You are viewing a plain text version of this content. The canonical link for it is here.
Posted to dev@lucene.apache.org by Michael McCandless <lu...@mikemccandless.com> on 2008/01/16 12:25:49 UTC

counting sub tasks in contrib/benchmark

I'd like to run an alg like this:

   ResetSystemErase
   { "BuildIndex"
     CreateIndex
     { "AddDocs" AddDoc > : 200000
     CloseIndex
   }

   RepSumByPrefRound BuildIndex

But in the report, for rec/s, I'd like to see the total BuildIndex
time divided by 200,000, ie, the net time per document to create this
index, including the time taken to create and to close the index.

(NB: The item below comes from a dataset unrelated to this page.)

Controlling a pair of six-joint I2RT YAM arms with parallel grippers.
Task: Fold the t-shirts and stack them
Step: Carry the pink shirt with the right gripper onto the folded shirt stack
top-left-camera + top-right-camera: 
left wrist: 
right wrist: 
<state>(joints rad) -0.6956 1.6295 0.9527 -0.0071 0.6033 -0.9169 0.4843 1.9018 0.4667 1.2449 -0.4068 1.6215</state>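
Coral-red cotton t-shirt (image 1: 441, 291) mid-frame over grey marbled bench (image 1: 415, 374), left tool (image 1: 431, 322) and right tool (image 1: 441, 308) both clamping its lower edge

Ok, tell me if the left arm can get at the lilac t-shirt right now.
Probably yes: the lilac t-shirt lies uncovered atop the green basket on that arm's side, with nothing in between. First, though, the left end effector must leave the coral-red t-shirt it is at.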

Instead I see the total time divided by 200,002, because each of the
CreateIndex & CloseIndex increment the counter by 1.

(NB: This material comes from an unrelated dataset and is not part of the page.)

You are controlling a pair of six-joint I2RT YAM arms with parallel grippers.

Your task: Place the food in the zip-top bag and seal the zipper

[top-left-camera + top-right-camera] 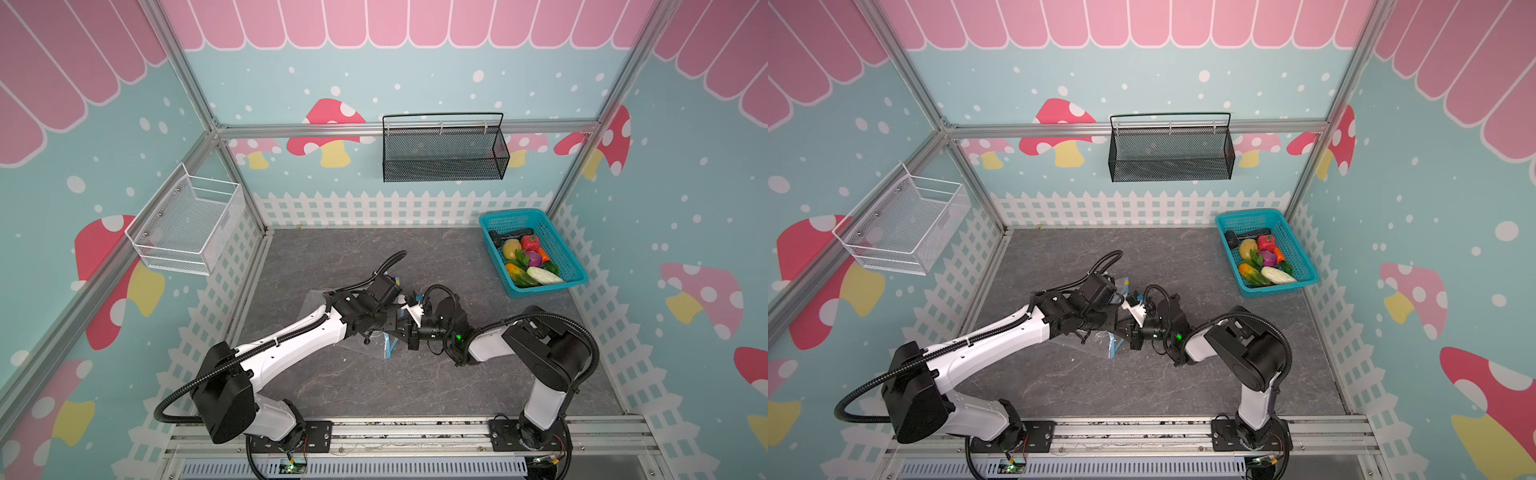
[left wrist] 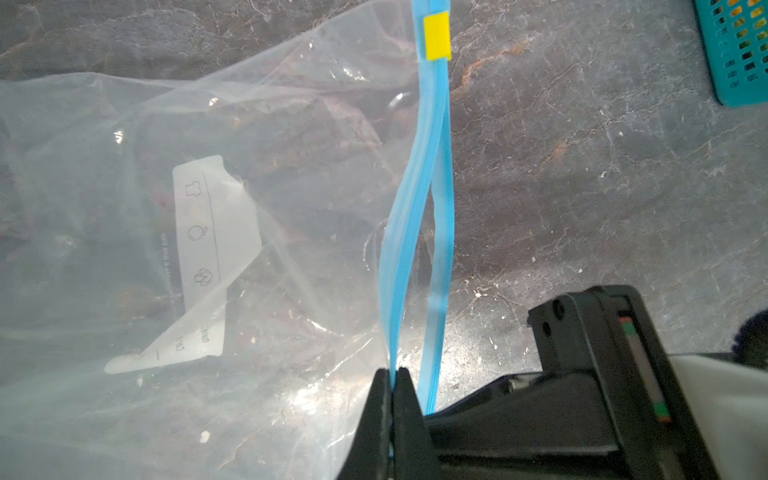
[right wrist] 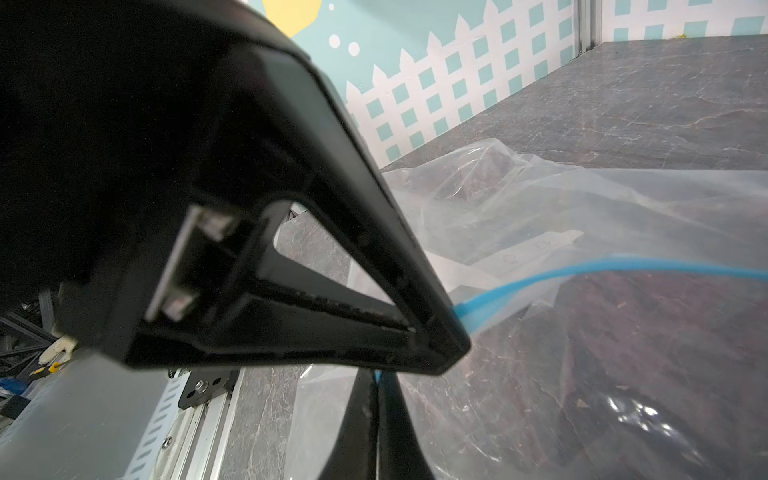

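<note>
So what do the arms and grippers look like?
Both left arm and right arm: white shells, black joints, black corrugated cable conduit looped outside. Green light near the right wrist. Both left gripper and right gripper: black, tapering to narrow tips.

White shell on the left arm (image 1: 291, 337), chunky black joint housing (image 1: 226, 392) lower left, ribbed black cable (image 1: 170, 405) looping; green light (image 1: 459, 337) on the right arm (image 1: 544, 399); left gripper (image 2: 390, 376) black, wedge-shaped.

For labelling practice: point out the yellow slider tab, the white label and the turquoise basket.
yellow slider tab (image 2: 437, 36), left wrist view, its middle.
white label (image 2: 216, 249), left wrist view, its middle.
turquoise basket (image 1: 548, 289), a top view, near wall.
</note>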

I think it's not possible to express this in the contrib/benchmark
scripting language now?

Really I want a way to run a given task but NOT counting its counter.
Eg, if a task is prefixed with "-" then do not include its returned
count in the report?

Mike

---------------------------------------------------------------------
To unsubscribe, e-mail: java-dev-unsubscribe@lucene.apache.org
For additional commands, e-mail: java-dev-help@lucene.apache.org


Re: counting sub tasks in contrib/benchmark

Posted by Grant Ingersoll <gs...@apache.org>.
On Jan 16, 2008, at 8:33 AM, Doron Cohen wrote:

> On Jan 16, 2008 3:29 PM, Grant Ingersoll <gs...@apache.org> wrote:
>
>> I think you can do:
>>
>> RepSumByPref AddDocs
>>
>> And it will report on just that, for instance, in the standard.alg,
>> this is done inside the round to report out info on that rounds  
>> AddDocs.
>>
>> I think you could even do it outside the round, just by substituting
>> BuildIndex for "AddDocs".
>>
>> In general, I think you can report on any named task.
>>
>
> This is correct, But this way the statistics would not
> include the index creation and close time, which I thought
> Mike wanted included?

Oops, I read it again.  I think you are right. 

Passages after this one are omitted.